Assigned task:
Please copy, character for character, each line from the beginning of the listing to the line containing "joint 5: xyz", including both.

Dataset content:
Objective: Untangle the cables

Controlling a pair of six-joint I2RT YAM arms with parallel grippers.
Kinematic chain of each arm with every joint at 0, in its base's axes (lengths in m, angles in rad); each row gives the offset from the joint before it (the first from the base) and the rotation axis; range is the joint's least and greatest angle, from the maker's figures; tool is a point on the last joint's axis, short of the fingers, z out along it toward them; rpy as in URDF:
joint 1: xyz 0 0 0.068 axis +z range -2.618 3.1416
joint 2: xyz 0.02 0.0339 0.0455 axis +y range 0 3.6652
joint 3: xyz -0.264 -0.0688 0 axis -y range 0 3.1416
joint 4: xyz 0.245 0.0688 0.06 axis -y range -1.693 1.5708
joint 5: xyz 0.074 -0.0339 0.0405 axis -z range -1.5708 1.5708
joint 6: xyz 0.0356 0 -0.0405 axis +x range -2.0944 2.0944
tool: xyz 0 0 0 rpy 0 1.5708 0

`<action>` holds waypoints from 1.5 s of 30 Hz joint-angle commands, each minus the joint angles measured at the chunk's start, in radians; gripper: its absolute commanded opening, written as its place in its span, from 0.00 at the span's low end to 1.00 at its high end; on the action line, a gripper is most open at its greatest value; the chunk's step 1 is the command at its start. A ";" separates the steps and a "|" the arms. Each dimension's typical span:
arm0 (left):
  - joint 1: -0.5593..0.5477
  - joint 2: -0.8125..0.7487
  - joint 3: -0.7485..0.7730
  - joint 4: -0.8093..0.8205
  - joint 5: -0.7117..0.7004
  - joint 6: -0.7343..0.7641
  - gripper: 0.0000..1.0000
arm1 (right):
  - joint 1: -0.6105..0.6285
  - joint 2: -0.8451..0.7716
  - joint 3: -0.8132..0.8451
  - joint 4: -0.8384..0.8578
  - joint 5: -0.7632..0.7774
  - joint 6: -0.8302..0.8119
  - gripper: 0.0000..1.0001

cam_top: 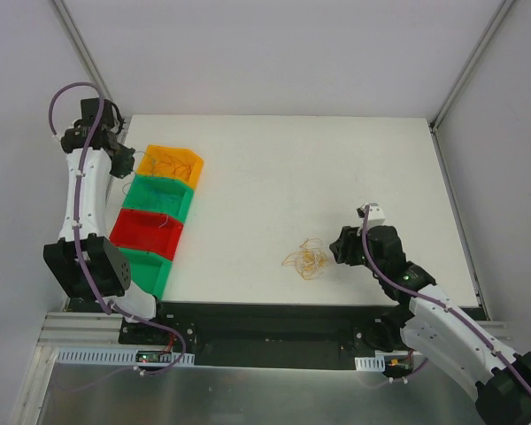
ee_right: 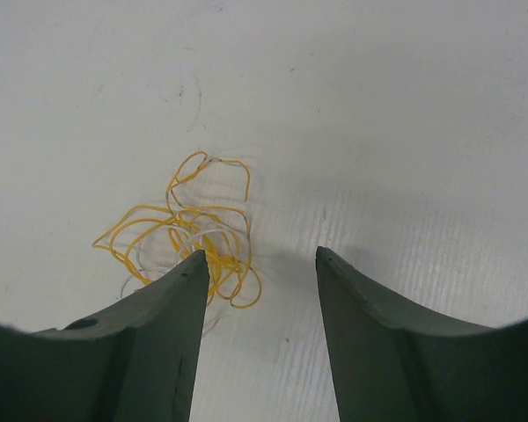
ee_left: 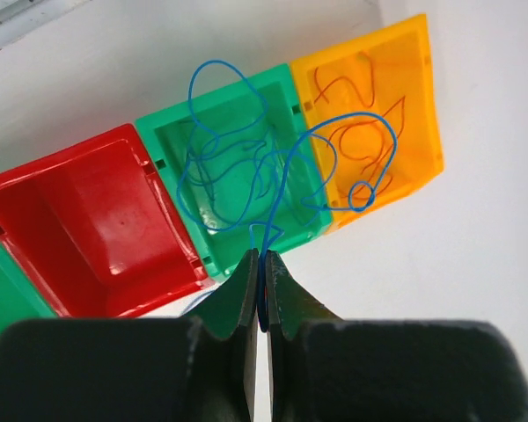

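Left gripper (ee_left: 262,260) jaws are fully closed, pinching one blue cable (ee_left: 273,207) at the fingertips. Its loops hang over the green bin (ee_left: 172,132) and reach the adjoining orange bin (ee_left: 422,88), which holds orange strands (ee_left: 361,141); whether the loops touch the bin floor cannot be determined. Right gripper (ee_right: 257,257) jaws stand partly apart and hold nothing, low over the white table (ee_right: 378,105). Yellow cable clump (ee_right: 189,237) lies on the table, partly hidden behind one finger (ee_right: 158,334)
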 commanded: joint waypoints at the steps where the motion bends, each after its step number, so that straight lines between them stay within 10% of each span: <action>1: 0.048 0.049 0.046 -0.033 0.092 -0.185 0.00 | -0.003 0.005 0.000 0.046 0.017 0.005 0.55; 14: 0.056 0.048 -0.177 -0.015 -0.065 -0.400 0.00 | -0.004 0.034 0.002 0.052 0.018 0.006 0.55; 24: -0.113 -0.147 -0.192 0.133 -0.201 0.181 0.00 | -0.006 0.053 0.002 0.061 0.009 0.006 0.55; 33: -0.147 -0.360 -0.356 0.553 0.087 0.736 0.00 | -0.004 0.057 0.000 0.066 0.003 0.006 0.55; 45: -0.228 -0.349 -0.496 0.739 -0.247 1.256 0.00 | -0.007 0.068 0.000 0.075 -0.010 0.008 0.55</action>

Task response:
Objective: Untangle the cables

Controlling a pair of six-joint I2RT YAM arms with parallel grippers.
Kinematic chain of each arm with every joint at 0, in its base's axes (lengths in m, angles in rad); each row gives the offset from the joint before it (the first from the base) and the rotation axis; range is the joint's least and greatest angle, from the maker's figures; tool is a point on the last joint's axis, short of the fingers, z out along it toward them; rpy as in URDF:
joint 1: xyz 0 0 0.068 axis +z range -2.618 3.1416
joint 2: xyz 0.02 0.0339 0.0455 axis +y range 0 3.6652
joint 3: xyz -0.264 -0.0688 0 axis -y range 0 3.1416
joint 4: xyz 0.245 0.0688 0.06 axis -y range -1.693 1.5708
joint 5: xyz 0.074 -0.0339 0.0405 axis -z range -1.5708 1.5708

The response is finished.